En mühim özelliği bütün Ehl-i İman’la muhabbet etmesi, hiç kimseyi “kardeşlik halkası”ndan ayırmaması, herkesi kucaklamasıydı. Pek çok toplantıya davet ettik, hiç kırmadı, meclislerimizi şereflendirdi. Etrafında bir sevgi halesi meydana geldi. Geçmişte Gönenli Mehmed Efendi gibi âlimlerle dostluk kuran Fırıncı Ağabey, ömrünün ahir demlerinde de Metin Balkanlıoğlu gibi gönül insanlarıyla bir araya gelmiş ve “İman kardeşliği”nin önemini dosta/düşmana göstermişti.
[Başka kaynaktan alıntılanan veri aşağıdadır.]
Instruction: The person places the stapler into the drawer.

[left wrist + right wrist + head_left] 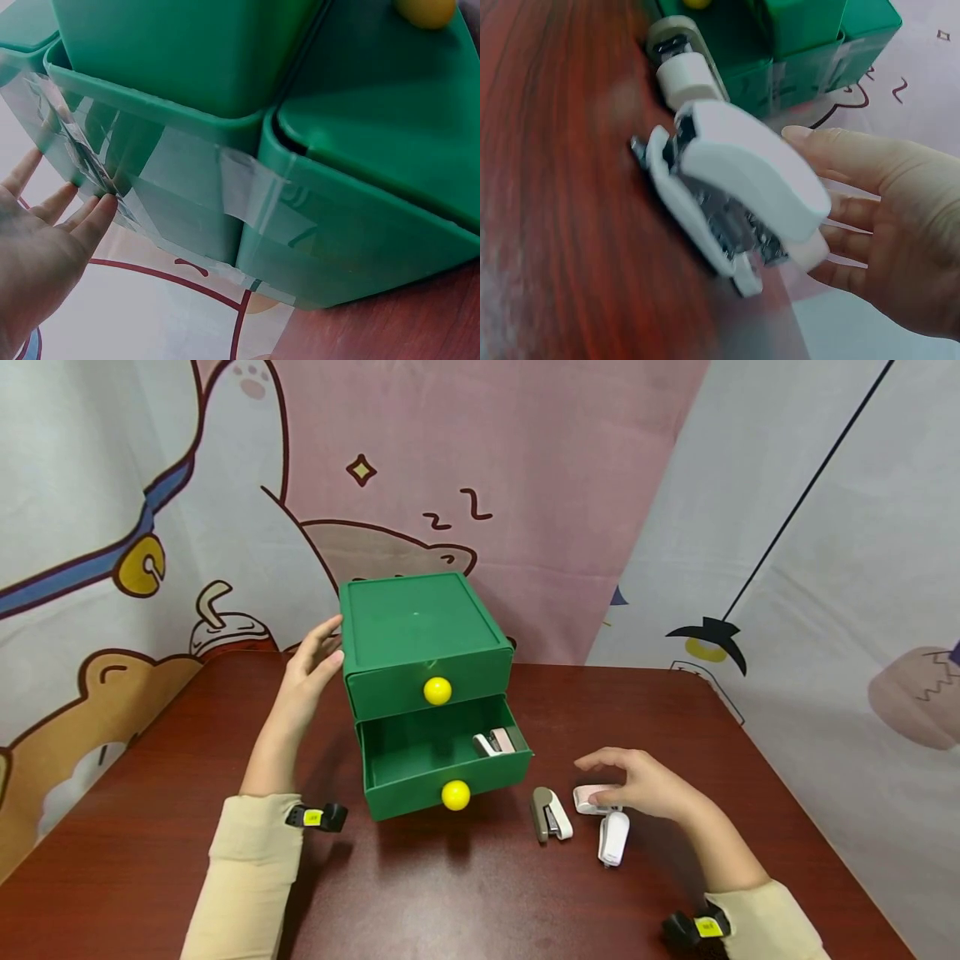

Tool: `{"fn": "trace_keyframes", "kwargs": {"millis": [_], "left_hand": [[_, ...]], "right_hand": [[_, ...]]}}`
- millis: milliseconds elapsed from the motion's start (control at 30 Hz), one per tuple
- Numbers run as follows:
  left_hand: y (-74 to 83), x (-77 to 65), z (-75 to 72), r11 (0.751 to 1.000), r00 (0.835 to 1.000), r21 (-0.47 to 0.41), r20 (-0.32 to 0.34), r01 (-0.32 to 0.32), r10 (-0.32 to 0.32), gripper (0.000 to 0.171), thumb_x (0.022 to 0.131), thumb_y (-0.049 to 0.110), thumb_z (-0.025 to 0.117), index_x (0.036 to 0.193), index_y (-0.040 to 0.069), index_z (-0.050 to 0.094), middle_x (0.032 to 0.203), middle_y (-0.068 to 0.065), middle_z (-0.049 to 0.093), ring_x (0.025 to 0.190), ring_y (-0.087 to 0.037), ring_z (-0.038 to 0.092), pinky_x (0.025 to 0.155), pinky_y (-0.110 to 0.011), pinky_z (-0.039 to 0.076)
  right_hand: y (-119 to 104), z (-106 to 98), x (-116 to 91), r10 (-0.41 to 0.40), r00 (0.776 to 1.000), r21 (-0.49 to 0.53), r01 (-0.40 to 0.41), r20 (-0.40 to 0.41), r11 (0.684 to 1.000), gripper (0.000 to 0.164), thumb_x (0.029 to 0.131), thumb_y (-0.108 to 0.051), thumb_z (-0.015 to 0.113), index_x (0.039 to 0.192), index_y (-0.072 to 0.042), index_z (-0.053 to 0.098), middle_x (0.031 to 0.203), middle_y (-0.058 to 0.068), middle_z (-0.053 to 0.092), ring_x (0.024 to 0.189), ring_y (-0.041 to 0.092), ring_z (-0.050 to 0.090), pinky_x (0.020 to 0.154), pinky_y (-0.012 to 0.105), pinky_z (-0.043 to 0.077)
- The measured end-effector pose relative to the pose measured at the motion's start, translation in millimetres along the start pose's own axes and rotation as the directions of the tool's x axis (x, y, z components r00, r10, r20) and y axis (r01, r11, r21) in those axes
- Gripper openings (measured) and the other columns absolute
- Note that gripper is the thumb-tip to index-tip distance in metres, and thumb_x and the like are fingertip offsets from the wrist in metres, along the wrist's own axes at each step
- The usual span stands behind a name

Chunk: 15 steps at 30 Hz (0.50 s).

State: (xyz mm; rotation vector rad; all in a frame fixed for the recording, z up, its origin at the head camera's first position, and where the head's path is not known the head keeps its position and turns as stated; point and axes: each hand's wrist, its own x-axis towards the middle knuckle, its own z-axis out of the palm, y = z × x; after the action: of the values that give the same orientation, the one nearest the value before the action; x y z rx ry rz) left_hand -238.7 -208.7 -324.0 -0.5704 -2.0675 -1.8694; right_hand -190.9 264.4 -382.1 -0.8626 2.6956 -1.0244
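Observation:
A green two-drawer box [420,618] with yellow knobs stands on the table. Its upper drawer is closed, and the lower drawer [405,793] is pulled out. Small white and pinkish staplers [501,741] lie in the drawer's right end. My left hand [306,672] touches the box's left side with outstretched fingers; the left wrist view shows the fingertips [105,204] against clear tape there. My right hand [648,783] hovers with loosely spread fingers over a pale stapler [588,800]. Below that lies a white stapler [613,837], also large in the right wrist view. To the left sits a grey-and-white stapler [551,816].
The dark red wooden table [465,902] carries everything. A patterned cloth [555,510] with cartoon drawings hangs behind the table and down its sides. The open drawer juts forward over the table, left of the loose staplers.

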Motion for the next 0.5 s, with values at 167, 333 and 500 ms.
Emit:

Dâhilde bu birlik ve beraberlik ruhuna, İttihad-ı İslam fikriyatına ehemmiyet veren ağabeyimiz, devletimize düşman, milletimize hasım, ümmetimize karşı olan güruhla en sert şekilde mücadele etti. Türkiye’yi parçalamak isteyen ABD ve diğer emperyalist ülkelerin maşası olan ihanet hareketi FETÖ’ye karşı en çetin mücadeleyi yapanlar arasındaydı. 15 Temmuz Destanı’nın manevi kumandanlarındandı. Alçak, kanlı ve vahşi darbe teşebbüsünden sonra bir ay boyunca yurt çapında ‘vatan ve demokrasi nöbetleri’ tutuldu. O nöbeti tutanlardan biri de Fırıncı Ağabey’di. Ömrüm boyunca o sahneyi unutamam: Saraçhane’de belediye binası önünde bir ay boyunca sabahlara kadar beklemişti. 222 sayfalık eserin her sayfası kıymetli, her paragrafı değerli, her satırı önemlidir. Türkiye’nin nereden nereye geldiğini görebilmek, anlayabilmek, idrak edebilmek ve şükredebilmek için bu eser okunmalıdır. Elhamdülillah gözü açık gitmedi. Üstadı gibi çok istediği iki hizmeti de dünya gözüyle gördü. Ayasofya Camii açılmış, Risale-i Nurlar Devlet (Diyanet) eliyle neşredilmişti. Bu hizmetleri yerine getiren Cumhurbaşkanımız Recep Tayyip Erdoğan’a, diğer ağabeylerle birlikte teşekkür etmişti. Fotoğraflarla süslenen, hatıralarla bezenen bu ufuk açıcı, ümit verici mükemmel eseri, hepinize tavsiye ediyorum.